Les interactions entre pairs > « Eviter que les différences (ou l’hétérogénéité) objectives de départ ne se transforment en inégalités de statut au sein du groupe » (P193) : 1″‘Mettre en évidence la diversité des compétences requises pour la réalisation de la tâche, de sorte que chaque participant puisse être perçu par les autres comme disposant au moins d’une partie des compétences requises » (stratégie du « traitement multiple ») + 2/ »Identifier et mettre en évidence publiquement les compétences propres de chacun » (stratégie de l’attribution de compétences) +3/Interrogation du formateur sur son propre rôle dans l’inégalité sociale des statuts. (p193).

Les effets du climat socio-affectif > Le développement de compétences sociales (activités spécifiques an début de la formation : amener les participants à se constituer comme groupe, exercisation spécifique…, régulation relationnelle du groupe en cours de formation), l’effet d’entraînement de l’apprentissage coopératif (multiplier les occasions d’apprentissage coopératif, c’est en coopérant que l’on apprend à coopérer). Cependant, les apprenants ont peu ou prou les dispositions pour coopérer car les pratiques pédagogiques sont traditionnellement compétitives ou individualistes et que l’apprentissage coopératif est peu valorisé, d’où résistance à s’engager. Mais privilégier le groupe restreint et l’apprentissage coopératif quand même ;-).

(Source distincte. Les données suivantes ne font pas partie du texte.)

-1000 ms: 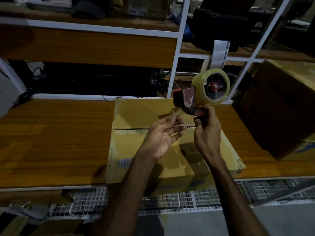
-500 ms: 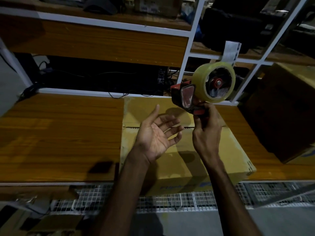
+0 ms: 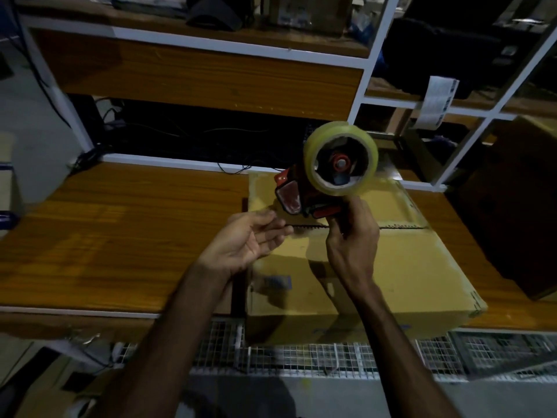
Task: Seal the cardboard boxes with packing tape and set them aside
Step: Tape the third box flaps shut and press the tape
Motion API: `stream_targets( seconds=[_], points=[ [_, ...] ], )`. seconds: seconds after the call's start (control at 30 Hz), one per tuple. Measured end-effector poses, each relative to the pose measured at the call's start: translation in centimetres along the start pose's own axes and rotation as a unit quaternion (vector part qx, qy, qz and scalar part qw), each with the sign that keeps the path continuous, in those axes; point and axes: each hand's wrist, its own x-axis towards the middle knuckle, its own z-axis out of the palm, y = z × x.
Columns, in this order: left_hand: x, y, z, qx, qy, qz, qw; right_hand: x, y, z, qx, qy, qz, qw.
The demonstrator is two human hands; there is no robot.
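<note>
A flat yellow-brown cardboard box (image 3: 407, 267) lies on the wooden workbench (image 3: 120, 236), its two top flaps meeting at a dark seam. Above the box my right hand (image 3: 352, 239) grips the handle of a red tape dispenser (image 3: 304, 197) that carries a roll of clear tape (image 3: 340, 158). My left hand (image 3: 250, 239) hovers palm up just left of the dispenser's mouth, fingers relaxed and holding nothing I can make out.
A second, darker cardboard box (image 3: 512, 206) stands at the right end of the bench. White shelf posts (image 3: 367, 73) and a wooden upper shelf rise behind. A paper label strip (image 3: 437, 101) hangs from the frame. Wire mesh (image 3: 331, 357) runs below the bench front.
The view has shifted left and down. The dispenser has tilted so the roll faces me more. My left hand stays palm up and has come closer to the dispenser's mouth.
</note>
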Motion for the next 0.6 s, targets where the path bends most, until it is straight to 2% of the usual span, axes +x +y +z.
stream_targets(
  seconds=[0.23,0.33,0.4,0.5,0.6],
  points=[
    [1.1,2.9,-3.9,0.141,0.038,0.02,0.989,0.7,-1.0,3.2,-0.02,-0.027,-0.012,0.999],
    [1.7,3.8,-6.3,0.158,0.078,0.028,0.984,1.5,-0.9,3.6,-0.042,-0.031,-0.027,0.998],
    [1.7,4.3,-9.1,0.163,0.106,0.032,0.98,2.7,0.0,2.9,-0.048,-0.011,-0.003,0.999],
    [2.0,4.0,-11.6,0.157,0.091,0.039,0.983,4.3,1.1,1.7,-0.06,-0.006,0.036,0.997],
    [3.2,2.6,-11.8,0.15,0.077,0.04,0.985,4.9,1.8,1.5,-0.048,-0.033,0.015,0.998]
  ],
)
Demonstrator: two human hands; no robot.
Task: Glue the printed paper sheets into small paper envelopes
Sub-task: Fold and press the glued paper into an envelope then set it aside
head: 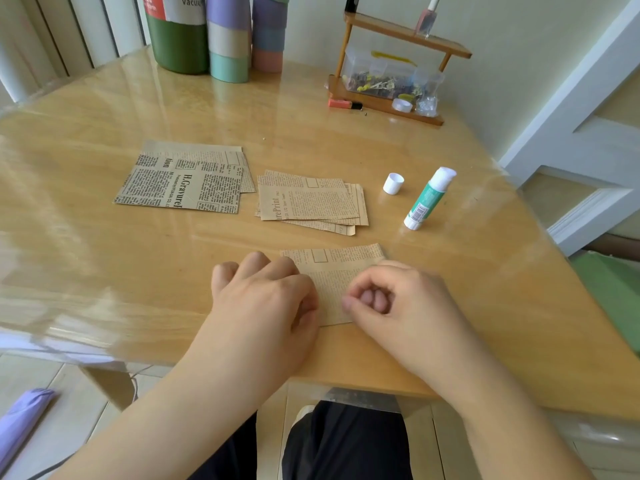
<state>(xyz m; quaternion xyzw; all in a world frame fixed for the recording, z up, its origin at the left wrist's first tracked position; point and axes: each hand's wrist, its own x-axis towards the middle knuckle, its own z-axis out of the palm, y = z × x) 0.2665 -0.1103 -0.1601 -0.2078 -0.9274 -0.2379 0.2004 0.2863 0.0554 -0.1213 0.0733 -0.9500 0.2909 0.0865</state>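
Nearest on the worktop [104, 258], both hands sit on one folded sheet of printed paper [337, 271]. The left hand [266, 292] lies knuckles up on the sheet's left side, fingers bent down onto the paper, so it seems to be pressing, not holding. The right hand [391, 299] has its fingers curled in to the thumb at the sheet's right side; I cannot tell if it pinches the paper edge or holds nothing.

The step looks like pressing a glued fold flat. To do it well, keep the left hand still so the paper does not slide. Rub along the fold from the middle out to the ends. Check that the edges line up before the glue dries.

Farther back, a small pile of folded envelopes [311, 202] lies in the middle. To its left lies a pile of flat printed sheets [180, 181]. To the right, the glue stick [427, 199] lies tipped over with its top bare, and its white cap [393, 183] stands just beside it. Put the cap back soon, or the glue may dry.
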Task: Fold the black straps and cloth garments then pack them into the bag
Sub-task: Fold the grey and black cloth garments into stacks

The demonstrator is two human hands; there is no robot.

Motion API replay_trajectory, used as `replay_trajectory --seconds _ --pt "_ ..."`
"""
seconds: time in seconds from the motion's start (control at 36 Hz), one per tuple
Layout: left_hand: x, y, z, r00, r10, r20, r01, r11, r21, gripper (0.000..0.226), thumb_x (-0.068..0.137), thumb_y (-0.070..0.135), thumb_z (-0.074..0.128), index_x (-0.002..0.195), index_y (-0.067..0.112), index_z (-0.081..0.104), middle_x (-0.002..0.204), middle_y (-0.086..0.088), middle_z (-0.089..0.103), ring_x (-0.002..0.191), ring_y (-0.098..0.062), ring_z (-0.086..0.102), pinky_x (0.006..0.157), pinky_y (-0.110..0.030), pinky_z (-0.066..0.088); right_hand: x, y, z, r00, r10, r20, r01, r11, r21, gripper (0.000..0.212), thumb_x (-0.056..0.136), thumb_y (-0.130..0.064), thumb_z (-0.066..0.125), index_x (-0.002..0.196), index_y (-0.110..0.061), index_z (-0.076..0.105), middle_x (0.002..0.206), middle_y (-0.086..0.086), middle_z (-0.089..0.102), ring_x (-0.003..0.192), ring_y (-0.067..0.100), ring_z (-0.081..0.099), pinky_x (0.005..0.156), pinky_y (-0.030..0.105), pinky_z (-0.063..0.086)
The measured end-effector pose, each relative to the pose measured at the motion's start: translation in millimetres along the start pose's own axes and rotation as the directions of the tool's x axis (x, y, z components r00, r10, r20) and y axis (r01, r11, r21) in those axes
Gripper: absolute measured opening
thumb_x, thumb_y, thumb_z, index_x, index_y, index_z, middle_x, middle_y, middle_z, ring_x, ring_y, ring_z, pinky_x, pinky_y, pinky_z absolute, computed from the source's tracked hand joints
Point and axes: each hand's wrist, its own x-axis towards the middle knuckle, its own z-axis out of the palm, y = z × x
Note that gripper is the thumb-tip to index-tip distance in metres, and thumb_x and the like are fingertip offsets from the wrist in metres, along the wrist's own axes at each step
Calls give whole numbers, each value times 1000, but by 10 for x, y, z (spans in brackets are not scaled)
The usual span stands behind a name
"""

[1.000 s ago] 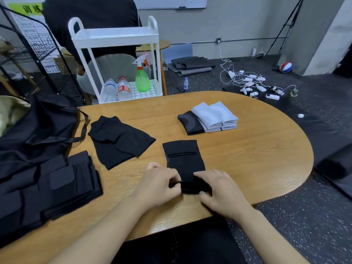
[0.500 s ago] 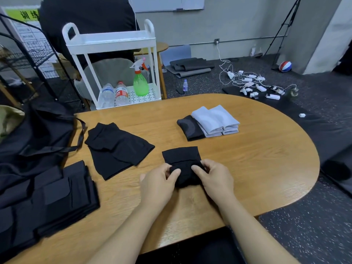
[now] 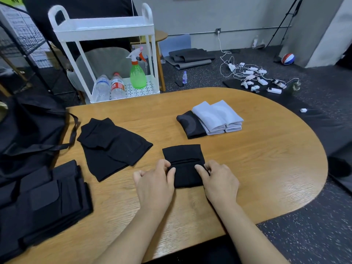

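Since 0.5 s ago the black cloth (image 3: 183, 164) is flatter, folded w/ a seam across its middle. Left hand (image 3: 155, 181) & right hand (image 3: 219, 180) pinch its side edges, fingers curled. It lies near the table (image 3: 257, 168) front edge; bare wood to the right; bag (image 3: 28, 130) at left edge.

The left hand (image 3: 154, 184) and right hand (image 3: 219, 181) pinch the two sides of a small folded black cloth (image 3: 183, 164) on the wooden table (image 3: 257, 168), with more black clothes (image 3: 112, 145) to the left.
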Motion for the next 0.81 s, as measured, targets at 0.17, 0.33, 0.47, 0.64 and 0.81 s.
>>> replay_trajectory --seconds 0.17,0.33,0.47,0.64,0.81 --pt "35 -17 41 998 67 -4 -66 985 160 18 97 42 49 90 29 60 55 12 53 56 -11 49 81 -33 23 29 -28 -8 1000 14 12 -13 997 -80 32 96 -57 42 86 -27 43 82 -11 51 84 11 40 61 30 30" --pt "20 -71 -101 999 28 45 -35 985 167 24 102 35 30 98 31 53 65 12 53 68 -11 50 79 -31 20 67 58 -8 997 49 -58 -44 995 88 28 98 -51 42 87 -27 49 82 -8 58 73 13 52 62 31 34" --pt "-96 -127 -145 980 194 -50 -193 981 28 31 100 30 28 100 28 59 94 12 59 89 -13 53 80 -30 26 -68 185 36 967 -115 -226 160 967 196 19 99 -34 46 95 -23 60 87 -6 60 77 15 54 63 33 42" --pt "-266 -81 -133 787 598 149 -603 798 -18 49 102 26 30 146 11 44 153 -1 40 143 -15 33 114 -35 18 -241 222 101 745 -661 -89 637 745 -200 48 97 -35 37 132 -11 59 138 3 56 131 24 49 100 35 35" --pt "-145 -147 -100 720 512 469 -605 794 61 70 92 49 -12 155 16 -11 162 4 -15 145 -6 -25 116 -34 -20 -180 288 190 764 -616 191 642 698 -318 67 104 -54 15 146 -10 42 153 6 37 143 20 32 108 38 22"
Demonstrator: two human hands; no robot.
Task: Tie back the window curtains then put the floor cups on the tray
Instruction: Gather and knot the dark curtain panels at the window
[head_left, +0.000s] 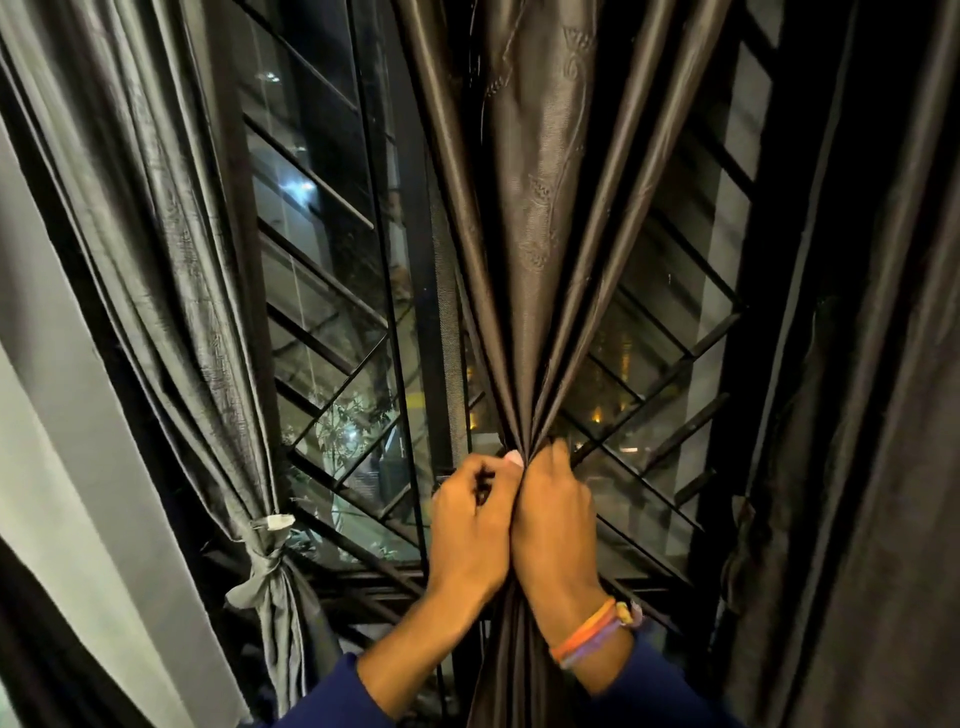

Les effets de la structuration des interactions > Importance de la manière dont les interactions sont structurées par les procédures de W : « encourager l’interaction, l’élaboration, la formulation et la confrontation de propositions de réponses alternatives, l’approfondissement de l’argumentation, la réflexion sur des principes ou structures de réponses plutôt que des réponses spécifiques »…et le rôle du formateur dans la gestion des interactions sociales.

Conclusion

Le choix du type de tâches  d’apprentissage et des procédures de travail  proposées aux apprenants, la dynamique socio-affective qui se développe au sein du groupe, les représentations sociales des acteurs et de leurs interrelations, les diverses stratégies permettant d’atténuer les effets de l’asymétrie des relations sociales, la place accordée aux interactions entre pairs, la signification sociale de la tâche et de l’acte d’apprendre pour l’apprenant, le système de normes sociales et plus particulièrement la légitimité socialement accordée dans la situation de formation aux points de vue des apprenants, etc. sont autant de facteurs qui, d’une part affectent le développement des interactions socio-cognitives au sein du groupe et sur lesquels, d’autre part, le formateur peut agir de façon déterminante.


Conclusion

Les auteurs concluent sur la complexité de l’apprentissage : processus, contrôle et évaluation. Cette conclusion est très intéressante pour anticiper les débats dans une communication, ou encore elle peut servir d’exemple pour la conclusion d’un papier ou  d’une thèse.


Source

Bourgeois, E. et Nizet, J., 1997, Apprentissage et formation des adultes, PUF(3è édition), Paris.